Records contained in a dataset:
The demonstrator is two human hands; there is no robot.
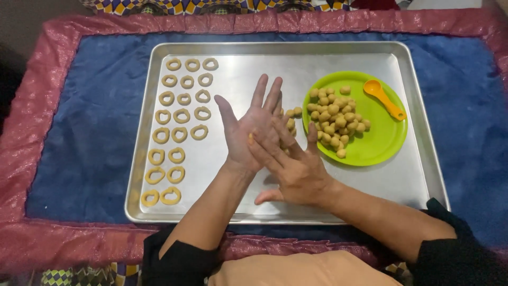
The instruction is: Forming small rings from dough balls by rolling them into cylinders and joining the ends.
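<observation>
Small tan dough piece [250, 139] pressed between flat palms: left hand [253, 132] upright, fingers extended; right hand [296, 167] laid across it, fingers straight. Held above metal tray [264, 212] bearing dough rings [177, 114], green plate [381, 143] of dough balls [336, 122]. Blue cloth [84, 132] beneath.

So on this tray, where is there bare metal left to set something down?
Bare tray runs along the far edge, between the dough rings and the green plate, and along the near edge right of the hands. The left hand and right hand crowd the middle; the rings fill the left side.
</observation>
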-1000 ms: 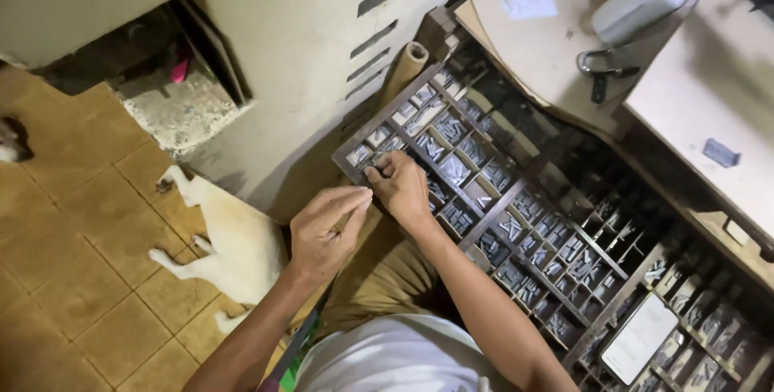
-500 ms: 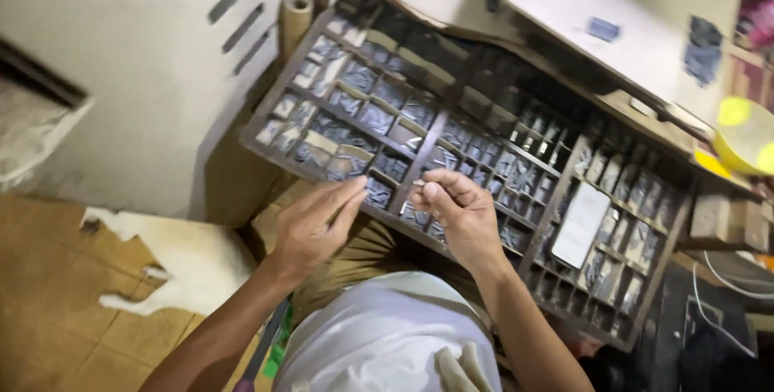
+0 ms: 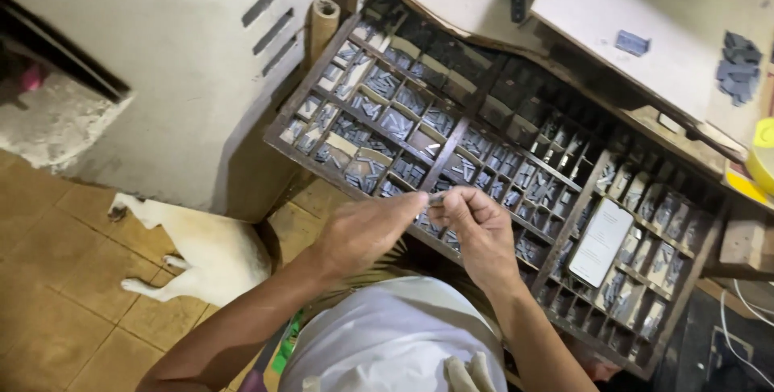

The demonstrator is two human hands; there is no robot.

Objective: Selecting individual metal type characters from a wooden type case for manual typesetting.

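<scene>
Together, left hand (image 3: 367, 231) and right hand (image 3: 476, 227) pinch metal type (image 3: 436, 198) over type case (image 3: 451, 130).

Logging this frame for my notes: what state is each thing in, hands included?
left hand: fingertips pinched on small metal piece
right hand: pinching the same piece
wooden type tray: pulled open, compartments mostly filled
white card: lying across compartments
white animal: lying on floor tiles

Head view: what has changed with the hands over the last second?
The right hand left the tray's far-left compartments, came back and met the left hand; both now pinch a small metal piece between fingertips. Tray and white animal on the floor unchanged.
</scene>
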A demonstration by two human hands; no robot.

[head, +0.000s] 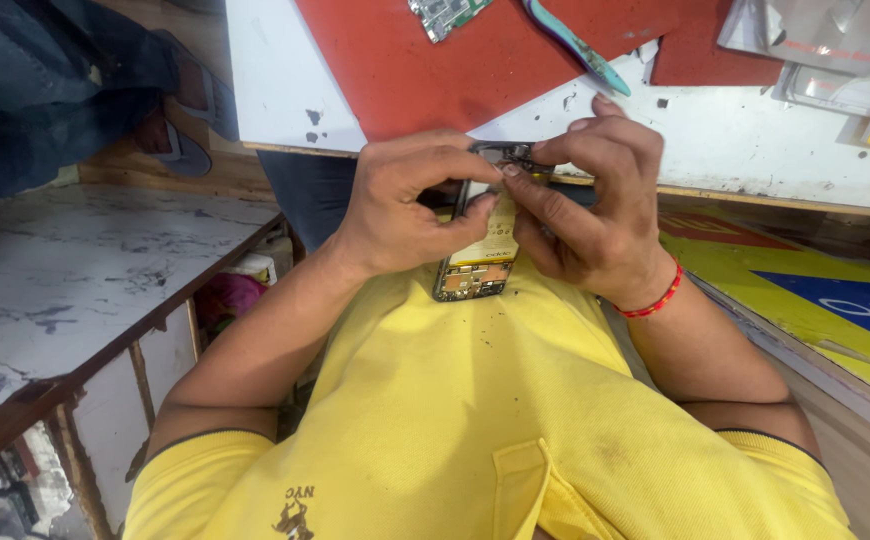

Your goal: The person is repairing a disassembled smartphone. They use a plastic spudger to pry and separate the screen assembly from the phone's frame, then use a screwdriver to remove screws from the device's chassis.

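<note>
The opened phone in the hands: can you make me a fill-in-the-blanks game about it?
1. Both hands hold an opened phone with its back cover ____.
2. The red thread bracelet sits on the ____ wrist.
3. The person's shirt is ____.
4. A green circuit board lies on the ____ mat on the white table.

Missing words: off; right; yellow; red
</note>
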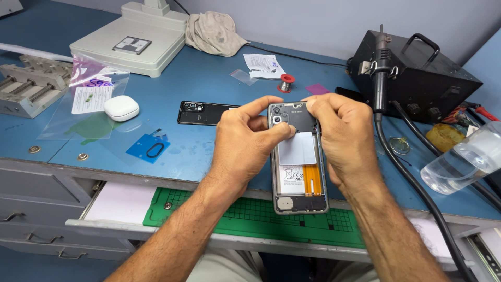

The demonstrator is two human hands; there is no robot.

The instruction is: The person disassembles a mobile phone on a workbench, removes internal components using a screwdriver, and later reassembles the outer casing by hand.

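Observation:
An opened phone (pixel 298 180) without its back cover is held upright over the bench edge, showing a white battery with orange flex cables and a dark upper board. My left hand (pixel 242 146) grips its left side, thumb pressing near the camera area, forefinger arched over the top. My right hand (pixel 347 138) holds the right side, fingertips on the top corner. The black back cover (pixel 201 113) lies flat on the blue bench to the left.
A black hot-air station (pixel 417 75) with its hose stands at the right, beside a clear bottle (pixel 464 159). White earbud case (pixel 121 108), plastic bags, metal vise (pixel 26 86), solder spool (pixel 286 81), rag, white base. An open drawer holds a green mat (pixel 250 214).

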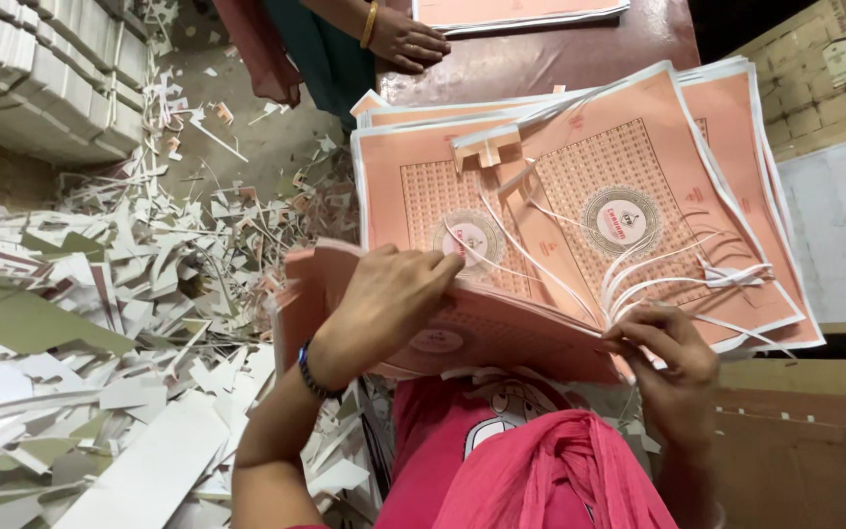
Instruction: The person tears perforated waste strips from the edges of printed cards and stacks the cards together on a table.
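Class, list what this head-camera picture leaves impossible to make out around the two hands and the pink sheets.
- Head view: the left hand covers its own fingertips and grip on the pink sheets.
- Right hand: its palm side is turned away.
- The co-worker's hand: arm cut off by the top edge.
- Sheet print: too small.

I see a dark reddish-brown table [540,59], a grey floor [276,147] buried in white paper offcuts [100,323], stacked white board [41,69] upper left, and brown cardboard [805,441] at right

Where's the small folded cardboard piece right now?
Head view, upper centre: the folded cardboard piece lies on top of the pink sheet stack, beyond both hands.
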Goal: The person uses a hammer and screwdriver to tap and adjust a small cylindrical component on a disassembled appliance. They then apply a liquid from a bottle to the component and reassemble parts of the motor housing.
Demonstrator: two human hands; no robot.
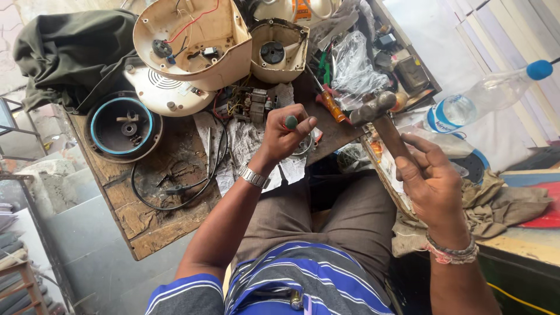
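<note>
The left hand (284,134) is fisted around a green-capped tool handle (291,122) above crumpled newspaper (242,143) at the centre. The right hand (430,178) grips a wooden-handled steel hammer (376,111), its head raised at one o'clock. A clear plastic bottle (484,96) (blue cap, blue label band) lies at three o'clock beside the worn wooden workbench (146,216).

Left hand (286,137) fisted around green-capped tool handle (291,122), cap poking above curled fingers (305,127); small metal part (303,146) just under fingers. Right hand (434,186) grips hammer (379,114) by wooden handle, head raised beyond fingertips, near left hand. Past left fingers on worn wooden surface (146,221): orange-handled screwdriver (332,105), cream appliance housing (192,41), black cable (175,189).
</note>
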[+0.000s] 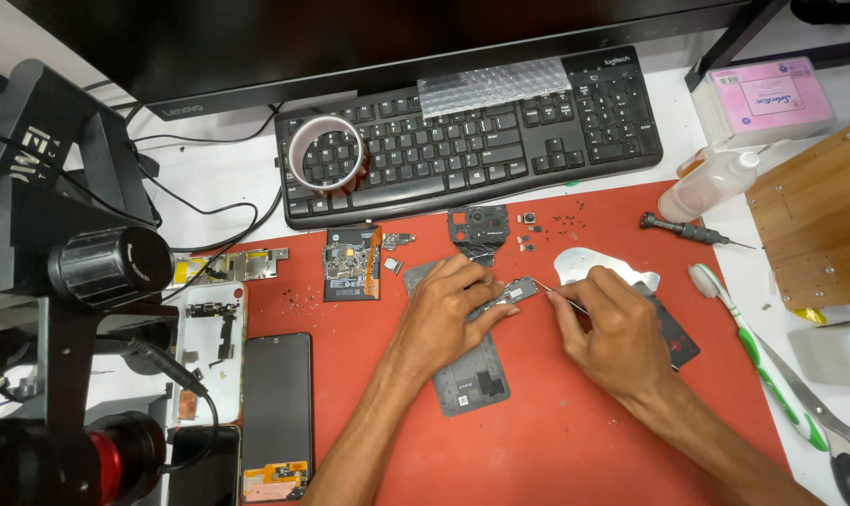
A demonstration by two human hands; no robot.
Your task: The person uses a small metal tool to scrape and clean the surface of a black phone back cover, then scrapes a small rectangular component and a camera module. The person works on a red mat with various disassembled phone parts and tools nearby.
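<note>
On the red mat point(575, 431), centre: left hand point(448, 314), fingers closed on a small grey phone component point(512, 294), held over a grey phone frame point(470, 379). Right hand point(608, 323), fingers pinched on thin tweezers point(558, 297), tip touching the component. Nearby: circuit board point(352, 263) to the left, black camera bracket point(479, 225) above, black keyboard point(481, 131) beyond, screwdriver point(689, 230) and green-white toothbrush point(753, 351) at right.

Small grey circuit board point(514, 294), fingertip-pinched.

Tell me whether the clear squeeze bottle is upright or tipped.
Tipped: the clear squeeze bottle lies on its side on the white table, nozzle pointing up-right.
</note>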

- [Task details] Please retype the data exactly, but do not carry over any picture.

- [Solution to this problem]
The demonstrator is two human hands; there is no robot.
The instruction is: Forming small rings from dough balls by rolling them into cylinders and joining the ends.
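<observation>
Small tan dough piece [250, 139] pressed between flat palms: left hand [253, 132] upright, fingers extended; right hand [296, 167] laid across it, fingers straight. Held above metal tray [264, 212] bearing dough rings [177, 114], green plate [381, 143] of dough balls [336, 122]. Blue cloth [84, 132] beneath.

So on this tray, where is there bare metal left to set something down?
Bare tray runs along the far edge, between the dough rings and the green plate, and along the near edge right of the hands. The left hand and right hand crowd the middle; the rings fill the left side.
</observation>
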-1000 ms: 
-500 ms: 
+0 ms: 

The demonstrator is two human hands; there is no robot.

Objective: Selecting individual metal type characters from a wooden type case for manual typesetting.

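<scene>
Together, left hand (image 3: 367, 231) and right hand (image 3: 476, 227) pinch metal type (image 3: 436, 198) over type case (image 3: 451, 130).

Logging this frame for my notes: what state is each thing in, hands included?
left hand: fingertips pinched on small metal piece
right hand: pinching the same piece
wooden type tray: pulled open, compartments mostly filled
white card: lying across compartments
white animal: lying on floor tiles

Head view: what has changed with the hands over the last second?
The right hand left the tray's far-left compartments, came back and met the left hand; both now pinch a small metal piece between fingertips. Tray and white animal on the floor unchanged.
</scene>
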A demonstration by two human hands; no robot.

[head, +0.000s] 

Your goal: The person is repairing a disassembled smartphone. They use a plastic spudger to pry and separate the screen assembly from the phone's frame, then use a screwdriver to remove screws from the device's chassis.

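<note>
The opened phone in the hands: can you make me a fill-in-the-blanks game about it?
1. Both hands hold an opened phone with its back cover ____.
2. The red thread bracelet sits on the ____ wrist.
3. The person's shirt is ____.
4. A green circuit board lies on the ____ mat on the white table.

Missing words: off; right; yellow; red
</note>
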
The demonstrator is two human hands; there is no robot.

The instruction is: The person disassembles a mobile phone on a workbench, removes internal components using a screwdriver, and later reassembles the outer casing by hand.

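Observation:
An opened phone (pixel 298 180) without its back cover is held upright over the bench edge, showing a white battery with orange flex cables and a dark upper board. My left hand (pixel 242 146) grips its left side, thumb pressing near the camera area, forefinger arched over the top. My right hand (pixel 347 138) holds the right side, fingertips on the top corner. The black back cover (pixel 201 113) lies flat on the blue bench to the left.
A black hot-air station (pixel 417 75) with its hose stands at the right, beside a clear bottle (pixel 464 159). White earbud case (pixel 121 108), plastic bags, metal vise (pixel 26 86), solder spool (pixel 286 81), rag, white base. An open drawer holds a green mat (pixel 250 214).
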
Instruction: The person tears perforated waste strips from the edges of printed cards and stacks the cards together on a table.
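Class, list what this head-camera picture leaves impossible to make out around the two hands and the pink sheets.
- Head view: the left hand covers its own fingertips and grip on the pink sheets.
- Right hand: its palm side is turned away.
- The co-worker's hand: arm cut off by the top edge.
- Sheet print: too small.

I see a dark reddish-brown table [540,59], a grey floor [276,147] buried in white paper offcuts [100,323], stacked white board [41,69] upper left, and brown cardboard [805,441] at right

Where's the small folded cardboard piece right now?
Head view, upper centre: the folded cardboard piece lies on top of the pink sheet stack, beyond both hands.
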Goal: The person uses a hammer and screwdriver to tap and adjust a small cylindrical component on a disassembled appliance. They then apply a liquid from a bottle to the component and reassemble parts of the motor housing.
Demonstrator: two human hands; no robot.
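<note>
The left hand (284,134) is fisted around a green-capped tool handle (291,122) above crumpled newspaper (242,143) at the centre. The right hand (430,178) grips a wooden-handled steel hammer (376,111), its head raised at one o'clock. A clear plastic bottle (484,96) (blue cap, blue label band) lies at three o'clock beside the worn wooden workbench (146,216).

Left hand (286,137) fisted around green-capped tool handle (291,122), cap poking above curled fingers (305,127); small metal part (303,146) just under fingers. Right hand (434,186) grips hammer (379,114) by wooden handle, head raised beyond fingertips, near left hand. Past left fingers on worn wooden surface (146,221): orange-handled screwdriver (332,105), cream appliance housing (192,41), black cable (175,189).
</note>
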[+0.000s] 
A demonstration by two human hands; no robot.
Your task: The person uses a small metal tool to scrape and clean the surface of a black phone back cover, then scrapes a small rectangular component and a camera module. The person works on a red mat with various disassembled phone parts and tools nearby.
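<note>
On the red mat point(575, 431), centre: left hand point(448, 314), fingers closed on a small grey phone component point(512, 294), held over a grey phone frame point(470, 379). Right hand point(608, 323), fingers pinched on thin tweezers point(558, 297), tip touching the component. Nearby: circuit board point(352, 263) to the left, black camera bracket point(479, 225) above, black keyboard point(481, 131) beyond, screwdriver point(689, 230) and green-white toothbrush point(753, 351) at right.

Small grey circuit board point(514, 294), fingertip-pinched.

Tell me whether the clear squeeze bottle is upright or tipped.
Tipped: the clear squeeze bottle lies on its side on the white table, nozzle pointing up-right.
</note>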

No additional output is required for this exercise.